Büyük bir olasılıkla (diyoruz çünkü ortada ceset yok. Ceset yoksa da cinayet yok) Cemal Kaşıkçı, Suudi Arabistan’ın İstanbul konsolosluğunda öldürüldü. Buna karşın, Erdoğan ve saz arkadaşlarının sessizliği dikkat çekici.
Peki Türkiye’nin itibarı, Cemal Kaşıkçı’nın Suudi Arabistan Konsolosluğu’nda sırra kadem basmasıyla iki kuruş olmuşken, Suudiler Türkiye ile işbirliği konusunda isteksiz davranırken bu sessizliğin arkasında yatan neden ne?
Bu konuda rivayet muhtelif.
Kimileri, perde arkasında Suudiler ile Erdoğan arasında bir pazarlık olduğunu söylüyor.

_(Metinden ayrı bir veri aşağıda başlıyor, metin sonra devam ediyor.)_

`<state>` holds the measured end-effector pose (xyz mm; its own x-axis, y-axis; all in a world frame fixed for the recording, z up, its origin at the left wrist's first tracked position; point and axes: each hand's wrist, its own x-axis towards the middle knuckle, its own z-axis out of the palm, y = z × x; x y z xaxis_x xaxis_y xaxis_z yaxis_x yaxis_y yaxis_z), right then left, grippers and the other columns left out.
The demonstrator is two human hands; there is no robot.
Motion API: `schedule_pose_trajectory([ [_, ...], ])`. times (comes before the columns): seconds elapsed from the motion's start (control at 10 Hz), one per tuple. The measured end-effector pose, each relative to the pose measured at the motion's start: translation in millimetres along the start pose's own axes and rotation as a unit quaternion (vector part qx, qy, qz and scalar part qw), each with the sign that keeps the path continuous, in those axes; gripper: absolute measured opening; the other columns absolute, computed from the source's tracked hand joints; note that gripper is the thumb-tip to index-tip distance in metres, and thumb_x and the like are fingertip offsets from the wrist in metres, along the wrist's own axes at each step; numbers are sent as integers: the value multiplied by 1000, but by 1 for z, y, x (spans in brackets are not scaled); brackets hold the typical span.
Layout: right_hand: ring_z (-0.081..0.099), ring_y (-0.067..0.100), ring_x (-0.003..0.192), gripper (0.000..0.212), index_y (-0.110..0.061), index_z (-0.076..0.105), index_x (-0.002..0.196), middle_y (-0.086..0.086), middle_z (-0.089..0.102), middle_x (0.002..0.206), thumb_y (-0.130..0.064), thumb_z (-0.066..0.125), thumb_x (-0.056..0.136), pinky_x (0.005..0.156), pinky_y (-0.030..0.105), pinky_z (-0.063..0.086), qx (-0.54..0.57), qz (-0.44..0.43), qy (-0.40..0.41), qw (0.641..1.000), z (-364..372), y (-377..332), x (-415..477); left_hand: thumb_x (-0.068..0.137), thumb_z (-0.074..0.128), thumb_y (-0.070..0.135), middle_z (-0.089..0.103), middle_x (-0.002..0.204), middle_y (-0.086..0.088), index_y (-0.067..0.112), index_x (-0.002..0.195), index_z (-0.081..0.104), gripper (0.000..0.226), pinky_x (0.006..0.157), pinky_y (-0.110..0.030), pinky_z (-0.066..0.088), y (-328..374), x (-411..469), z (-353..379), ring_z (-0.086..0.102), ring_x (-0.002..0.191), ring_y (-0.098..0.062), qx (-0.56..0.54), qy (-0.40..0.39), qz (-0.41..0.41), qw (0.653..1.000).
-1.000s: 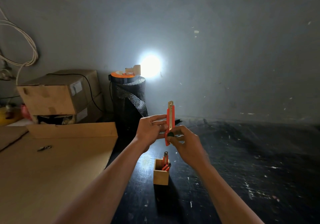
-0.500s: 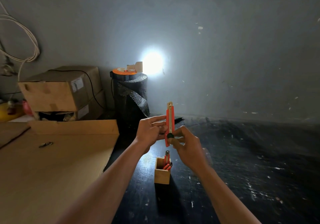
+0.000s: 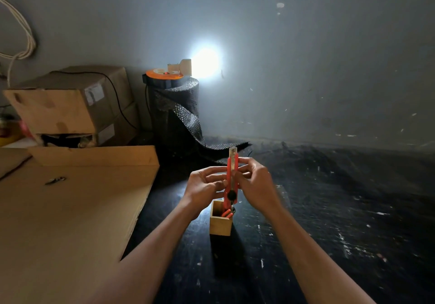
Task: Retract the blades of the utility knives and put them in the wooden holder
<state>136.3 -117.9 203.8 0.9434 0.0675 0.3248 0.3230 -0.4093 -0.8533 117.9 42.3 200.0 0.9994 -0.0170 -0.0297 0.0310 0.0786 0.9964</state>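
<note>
Both hands are up on one orange utility knife [image 3: 231,176], held upright just above the wooden holder [image 3: 220,221]; the left hand [image 3: 204,186] curls its fingers against the knife's left edge, thumb low near the black slider knob; the right hand [image 3: 255,181] pinches the upper body from the other side, fingers half closed around it; a short metal tip shows at the top, though whether that is blade or only the guide rail is hard to tell in this dim light. Compared with a second ago, the knife has come down and nearer, so its lower end now sits right over the holder's open mouth; the right hand has climbed from the base to the upper part of the handle. Inside the holder, more orange knives [image 3: 227,212] lean toward its right wall; the holder stands on the dark table [image 3: 329,209], beside a large cardboard sheet [image 3: 70,209]. White labels on the stacked cardboard boxes [image 3: 70,108] are too blurred to read; no brand shows on the knife.
</note>
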Motion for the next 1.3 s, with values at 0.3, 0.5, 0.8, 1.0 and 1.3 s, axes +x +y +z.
schedule_pose_trajectory([
  [0.3, 69, 4, 69, 12, -16, 62, 103, 2, 73, 90, -21, 67, 93, 54, 15, 53, -25, 60, -9, 998, 39, 54, 28, 83, 81, 5, 72, 124, -10, 10, 129, 68, 48, 92, -44, 63, -94, 39, -32, 71, 111, -24, 190, 89, -85, 974],
  [0.5, 65, 6, 68, 10, -13, 62, 100, 1, 69, 88, -16, 68, 92, 51, 9, 48, -91, 79, -32, 992, 69, 88, 46, 82, 83, 4, 68, 136, -11, 12, 137, 63, 60, 99, -41, 58, -137, 58, -30, 66, 122, -26, 231, 72, -142, 960],
  [0.8, 70, 22, 73, 13, -17, 57, 98, 5, 72, 86, -12, 64, 88, 62, 36, 60, -140, 103, -94, 980, 99, 123, 55, 80, 80, -1, 75, 127, -4, 22, 135, 67, 61, 103, -33, 55, -169, 76, -22, 70, 115, -18, 280, 73, -144, 946],
  [1.0, 70, 25, 74, 7, -19, 56, 96, 6, 71, 84, -16, 60, 91, 64, 43, 61, -156, 129, -105, 974, 107, 134, 54, 79, 83, 3, 76, 126, 0, 23, 133, 69, 60, 102, -22, 47, -177, 78, -25, 69, 117, -16, 284, 83, -142, 945],
  [1.3, 70, 25, 96, 22, -9, 63, 114, 13, 72, 105, -7, 63, 93, 83, 37, 60, -160, 69, -54, 983, 92, 115, 62, 81, 85, 10, 74, 128, -5, 15, 134, 68, 56, 105, -42, 56, -177, 73, -28, 68, 122, -22, 261, 92, -155, 948],
])
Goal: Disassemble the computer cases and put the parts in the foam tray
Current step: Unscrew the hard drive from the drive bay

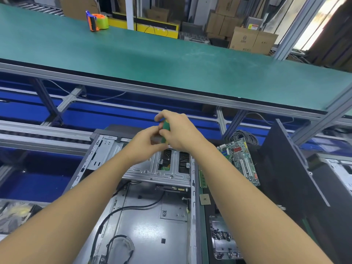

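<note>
1. The right hand [177, 130] is raised over the far end of the case, its grip wrapped round a green-handled tool [166, 126].
2. The left hand [146, 143] meets it from below. Its grip is narrow, with the fingers pinching the lower end of the same tool, though that part is blurred.
3. The computer case [144, 221] lies open on its side right below both forearms, with its bare metal floor showing.
4. A metal drive cage [152, 168] sits across the far part of the case, under the hands.
5. A black cable [118, 212] curves over the case floor.
6. Just right of the case lie a memory stick [202, 179] and a small square chip [204, 199].
7. A motherboard [240, 161] lies beyond them, tilted.
8. A clear tray of screws [222, 239] sits nearer, partly under the right forearm.
9. A black side panel [285, 168] stands upright to the right.
10. On the green counter [171, 60] above, a tape dispenser [97, 20] stands at the far edge.
</note>
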`<state>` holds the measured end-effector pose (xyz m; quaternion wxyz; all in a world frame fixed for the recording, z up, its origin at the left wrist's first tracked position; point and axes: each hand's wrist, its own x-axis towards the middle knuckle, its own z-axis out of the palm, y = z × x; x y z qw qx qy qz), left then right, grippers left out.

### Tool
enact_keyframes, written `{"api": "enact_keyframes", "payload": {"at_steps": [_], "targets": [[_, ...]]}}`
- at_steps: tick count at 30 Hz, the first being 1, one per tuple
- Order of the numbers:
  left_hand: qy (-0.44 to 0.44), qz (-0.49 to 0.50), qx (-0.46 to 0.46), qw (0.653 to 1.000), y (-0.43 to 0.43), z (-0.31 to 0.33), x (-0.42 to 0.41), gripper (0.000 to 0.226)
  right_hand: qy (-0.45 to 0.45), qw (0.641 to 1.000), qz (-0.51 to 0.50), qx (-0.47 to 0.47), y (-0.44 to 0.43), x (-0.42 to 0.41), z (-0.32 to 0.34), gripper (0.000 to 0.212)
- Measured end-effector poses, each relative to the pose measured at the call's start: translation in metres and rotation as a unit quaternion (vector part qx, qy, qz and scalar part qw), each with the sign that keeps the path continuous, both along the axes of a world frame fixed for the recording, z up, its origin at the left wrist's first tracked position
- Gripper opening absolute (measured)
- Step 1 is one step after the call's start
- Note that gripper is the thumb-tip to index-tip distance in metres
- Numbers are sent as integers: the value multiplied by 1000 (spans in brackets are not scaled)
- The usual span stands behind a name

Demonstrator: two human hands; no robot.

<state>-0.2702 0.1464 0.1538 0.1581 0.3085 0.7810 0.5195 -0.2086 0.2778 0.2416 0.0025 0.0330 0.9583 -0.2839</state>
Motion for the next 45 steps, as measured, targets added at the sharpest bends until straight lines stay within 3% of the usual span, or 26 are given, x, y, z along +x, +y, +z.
{"api": "enact_keyframes", "payload": {"at_steps": [4, 6, 11, 13, 17, 20, 25, 28, 31, 34, 38, 43, 45], "targets": [[15, 17, -46, 999, -4, -3, -5, 16, -35, 997, 60, 20, 3, -1, 7, 31], [38, 42, -54, 997, -3, -2, -4, 20, -48, 997, 62, 23, 0, -2, 9, 34], [80, 118, -71, 987, 10, -2, 7, 37, 5, 989, -97, 115, -11, 0, 6, 62], [99, 128, -85, 983, 13, -2, 9, 42, 16, 985, -114, 131, -15, -2, 6, 46], [54, 40, -46, 997, 0, 0, 3, 27, 27, 988, -69, 134, -14, -3, 7, 25], [5, -4, 5, 1000, -11, 0, 2, 42, 1, 991, -25, 132, -6, -2, 15, 36], [60, 41, -53, 996, -6, -1, 2, 27, -47, 996, 23, 66, -2, 2, 25, 49], [84, 68, -86, 991, 1, 1, 5, 11, -49, 996, -14, 67, -7, 1, 21, 43], [104, 88, -117, 984, 9, 3, 9, 21, -27, 984, -104, 139, -14, -1, 12, 54], [118, 109, -88, 983, 10, 2, 14, 21, 1, 979, -155, 130, -16, -3, 7, 41], [116, 121, -28, 985, 7, 0, 15, 29, 31, 993, -88, 79, -17, -2, 6, 29], [40, -5, -47, 998, -9, 7, 3, 31, -36, 999, 17, 37, -9, 3, 18, 51], [37, -4, -43, 998, -11, 5, 2, 31, -45, 998, 40, 6, -9, 4, 17, 49]]}}
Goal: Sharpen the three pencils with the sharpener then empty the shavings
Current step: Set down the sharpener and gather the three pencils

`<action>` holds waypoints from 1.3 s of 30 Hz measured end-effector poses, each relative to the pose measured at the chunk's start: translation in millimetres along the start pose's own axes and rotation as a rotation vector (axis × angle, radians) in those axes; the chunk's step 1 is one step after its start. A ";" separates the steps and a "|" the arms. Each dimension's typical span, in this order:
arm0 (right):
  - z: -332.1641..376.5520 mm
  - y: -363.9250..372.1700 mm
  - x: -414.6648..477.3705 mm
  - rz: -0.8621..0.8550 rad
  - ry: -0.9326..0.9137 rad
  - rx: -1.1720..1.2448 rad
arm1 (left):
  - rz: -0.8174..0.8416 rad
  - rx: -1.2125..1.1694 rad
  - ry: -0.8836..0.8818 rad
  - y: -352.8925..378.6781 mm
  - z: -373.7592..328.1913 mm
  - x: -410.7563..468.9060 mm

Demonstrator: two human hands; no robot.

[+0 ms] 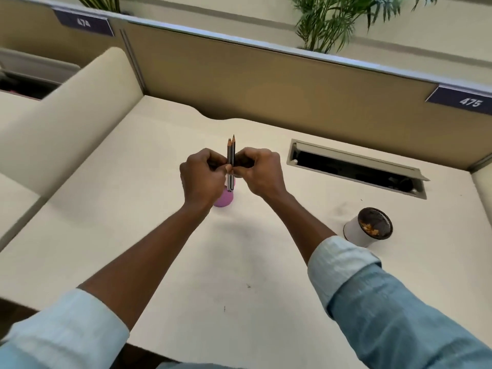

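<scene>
**Pencils bunched between my two hands**

Head view: my left hand [202,177] and my right hand [259,171] meet above the cream desk top [159,235]. The fingers of both are curled, pinching a bundle of dark grey wooden pencils [231,153] with the sharpened tips pointing away from me. Two tips show plainly; a third may sit behind them. Just under my left hand lies a round pink plastic object [223,199], probably the sharpener. Well to the right stands a white cup [356,233] with brown shavings inside, near a recessed cable slot [356,169].
</scene>
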State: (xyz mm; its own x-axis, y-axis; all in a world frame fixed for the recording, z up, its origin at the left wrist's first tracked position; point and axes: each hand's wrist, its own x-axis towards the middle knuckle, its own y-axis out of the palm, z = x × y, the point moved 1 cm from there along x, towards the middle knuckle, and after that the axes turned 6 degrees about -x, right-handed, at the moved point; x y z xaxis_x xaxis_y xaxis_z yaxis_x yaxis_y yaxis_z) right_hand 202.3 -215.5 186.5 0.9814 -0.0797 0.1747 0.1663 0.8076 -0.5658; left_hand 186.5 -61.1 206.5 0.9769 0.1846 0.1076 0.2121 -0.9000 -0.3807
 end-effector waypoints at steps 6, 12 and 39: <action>-0.9 29.4 35.9 0.039 -0.010 -0.052 | -0.035 0.081 -0.056 -3.1 18.4 36.6; -17.8 56.1 43.4 0.097 0.060 -0.274 | -0.008 0.126 -0.162 7.2 45.7 51.5; -37.8 73.8 12.9 0.082 0.119 -0.455 | 0.006 0.309 -0.424 32.0 67.2 52.8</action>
State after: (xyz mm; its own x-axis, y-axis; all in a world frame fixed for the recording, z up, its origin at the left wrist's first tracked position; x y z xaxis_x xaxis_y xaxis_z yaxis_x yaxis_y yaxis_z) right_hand 230.8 -178.9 116.5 0.9928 -0.1143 0.0361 0.0868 0.4780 -0.8741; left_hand 246.7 -53.7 138.2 0.8896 0.3809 -0.2521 0.1417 -0.7548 -0.6405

Kimileri de, Recep Tayyip Erdoğan’ın Suudilere, Bilal Erdoğan’ın İtalya’dan kaçırılması konusundaki borcunun bu konuda etkili olduğu görüşünde.
Bilindiği gibi, Bilal Erdoğan, 2016 yılında doktora yapmak için İtalya’ya gitmiş ve sonra hakkında kara para aklama iddiasıyla açılan soruşturma sonucu, apar topar Türkiye’ye dönmüştü.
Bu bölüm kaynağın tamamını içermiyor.